Blanchiment d’argent : La Tunisie sortira de la liste noire fin 2018 (CTAF)

Publié le Jeudi 11 Octobre 2018 à 11:25
La corruption et la mauvaise gouvernance coûtent chaque année à la Tunisie quatre points de croissance. Sachant qu’un seul point équivaut à 40.000 emplois. Elles représentent un manque à gagner de 2000 milliards de dinars en matière de marchés publics. Le chiffre le plus marquant reste néanmoins, celui de ce qu’on appelle la petite corruption. En 2015, les Tunisiens ont payé 500 milliards de dinars en pots-de-vin. Des chiffres hallucinants qui nous font nous demander si la Tunisie est réellement en train de lutter contre la corruption et le blanchiment d’argent.

Vue de la conférence de l'INLUCC, mercredi 10 octobre.

Le rôle des avocats dans la lutte contre la corruption et le blanchiment d’argent. C’est sous ce thème que l’INLUCC (Instance nationale de lutte contre la corruption) a démarré ses travaux mercredi 10 octobre à Tunis. Différentes institutions étaient présentes lors de la cérémonie d’ouverture, dont la Commission Tunisienne des Analyses Financières.

La corruption persiste en Tunisie. Les chiffres sont effrayants. Selon les résultats de l’Afro-baromètre sur la corruption en Tunisie publiés au début du mois d’octobre, 7 Tunisiens sur 10 estiment que la corruption a augmenté en 2018.

La décision de l’Union Européenne de placer la Tunisie sur la liste noire des pays exposés aux risques de blanchiment de capitaux et de financement du terrorisme n’a fait que conforter ce sentiment.

Rappelons que la sentence est survenue en février dernier après un rapport du  GAFI (Groupe d’action financière).

Depuis, la CTAF (Commission tunisienne des analyses financières), organe de la Banque Centrale, travaille sans relâche à un plan d’action qui permettra une sortie prochainement. Lotfi Hachicha, Secrétaire Général de la CTAF s’est confié à GNET. « Nous sommes en train de finaliser le plan d’action du GAFI. Quand nous aurons terminé, d’ici la fin de l’année, le GAFI nous sortira de la liste des pays sous surveillance et l’Union Européenne nous fera sortir, dans la foulée, de la liste noire. Dans ce plan, il y a  notamment des travaux sur les professions non financières ».

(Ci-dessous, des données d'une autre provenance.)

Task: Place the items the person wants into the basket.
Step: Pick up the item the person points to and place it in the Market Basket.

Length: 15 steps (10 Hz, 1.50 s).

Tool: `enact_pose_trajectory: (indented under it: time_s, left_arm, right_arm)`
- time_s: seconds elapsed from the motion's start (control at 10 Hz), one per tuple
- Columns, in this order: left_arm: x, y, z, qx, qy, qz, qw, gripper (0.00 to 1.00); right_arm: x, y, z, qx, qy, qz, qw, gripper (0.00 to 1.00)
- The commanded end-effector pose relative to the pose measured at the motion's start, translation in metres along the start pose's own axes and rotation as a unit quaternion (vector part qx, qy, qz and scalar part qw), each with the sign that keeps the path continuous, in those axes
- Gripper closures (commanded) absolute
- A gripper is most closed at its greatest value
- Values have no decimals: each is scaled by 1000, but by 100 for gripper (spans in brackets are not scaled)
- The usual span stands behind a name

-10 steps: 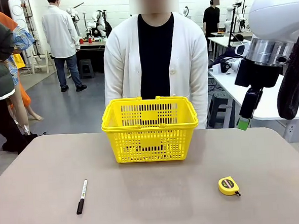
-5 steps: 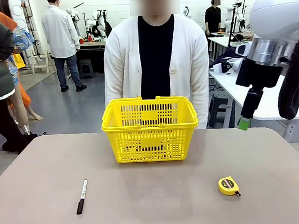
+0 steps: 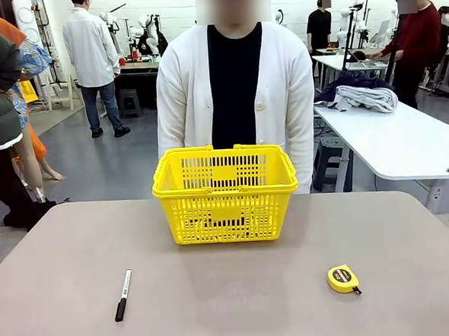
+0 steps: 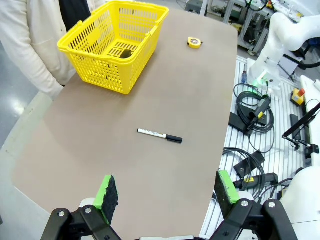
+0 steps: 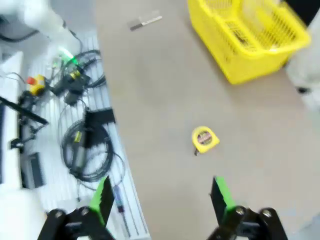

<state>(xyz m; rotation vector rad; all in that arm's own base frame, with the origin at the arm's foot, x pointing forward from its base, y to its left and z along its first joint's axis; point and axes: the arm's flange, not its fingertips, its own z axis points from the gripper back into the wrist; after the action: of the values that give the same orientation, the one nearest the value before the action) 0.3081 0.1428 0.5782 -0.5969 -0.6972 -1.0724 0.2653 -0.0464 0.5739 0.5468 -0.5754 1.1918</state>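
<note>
front level, wrists high, sharing basket [image 3: 225,192]

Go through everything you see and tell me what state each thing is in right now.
Basket: upright, handles folded down, a dark item inside.
Marker: lying flat on the table, untouched.
Tape measure: lying on the table, untouched.
Left gripper: open, empty, above the table.
Right gripper: open, empty, above the table.

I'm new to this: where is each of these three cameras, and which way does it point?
Front: fixed at the robot's side of the table, facing the person behind the basket.
Left wrist: high over the table, looking down past the open left gripper at the marker.
Right wrist: looking down past the open right gripper at the tape measure.
All three share the basket.
</note>
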Motion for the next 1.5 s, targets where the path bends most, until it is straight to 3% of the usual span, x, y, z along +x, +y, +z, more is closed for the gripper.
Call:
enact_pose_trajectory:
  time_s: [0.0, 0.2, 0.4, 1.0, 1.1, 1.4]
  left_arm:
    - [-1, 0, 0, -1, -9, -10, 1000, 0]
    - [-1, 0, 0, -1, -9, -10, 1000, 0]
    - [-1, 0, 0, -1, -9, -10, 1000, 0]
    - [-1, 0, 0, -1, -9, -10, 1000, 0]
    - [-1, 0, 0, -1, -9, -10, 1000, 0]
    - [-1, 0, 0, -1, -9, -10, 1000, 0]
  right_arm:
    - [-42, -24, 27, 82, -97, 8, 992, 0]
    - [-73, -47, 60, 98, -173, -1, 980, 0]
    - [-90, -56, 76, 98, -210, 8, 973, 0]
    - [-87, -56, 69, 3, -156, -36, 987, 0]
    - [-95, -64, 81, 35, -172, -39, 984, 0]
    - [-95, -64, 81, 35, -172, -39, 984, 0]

Lotfi Hachicha, Secrétaire Général de la CTAF.

Les professions non financières ou plus communément appelées professions libérales, sont directement visées par la CTAF. Il s’agit des avocats, des huissiers-notaires, des experts-comptables ou encore des agents immobiliers. En effet, la commission prévoit de réglementer leurs déclarations de manières plus étroites. Ces professions devront désormais déclarer tout soupçon de blanchiment d’argent qui pourrait intervenir dans le cadre de leur travail.

Une décision également valable pour les avocats, pour qui le secret professionnel risque d’être entravé. Le bâtonnier de l’Ordre des avocats, Amer Mehrezi, s’est exprimé à ce sujet en marge de la journée d’étude. « Le secret professionnel est garanti par la Constitution. En ce qui concerne le rôle de l’avocat, on ne peut en aucune manière imposer une loi pour la levée du secret professionnel. Mais nous sommes engagés dans la lutte contre toute forme de corruption. Nous ferons de notre mieux pour collaborer avec les instances».

La Tunisie semble faire les efforts nécessaires pour lutter contre la corruption et le blanchiment d’argent, et sortir de cette fameuse liste noire. Le projet de loi de finance 2019 prévoit notamment des propositions visant la réduction des transactions en liquide. Ainsi, les paiements en liquide des biens immobiliers d’une valeur supérieure à 5000 dinars, seraient taxés à 1%.

Mais la lutte contre la corruption et le blanchiment d’argent n’est pas seulement l’affaire du gouvernement, les citoyens ont leur rôle à jouer. La première étape serait de diminuer la circulation d’argent cash qui est aujourd’hui pratique courante même pour dans des transactions qui peuvent atteindre des centaines de milliers, voire des millions de dinars.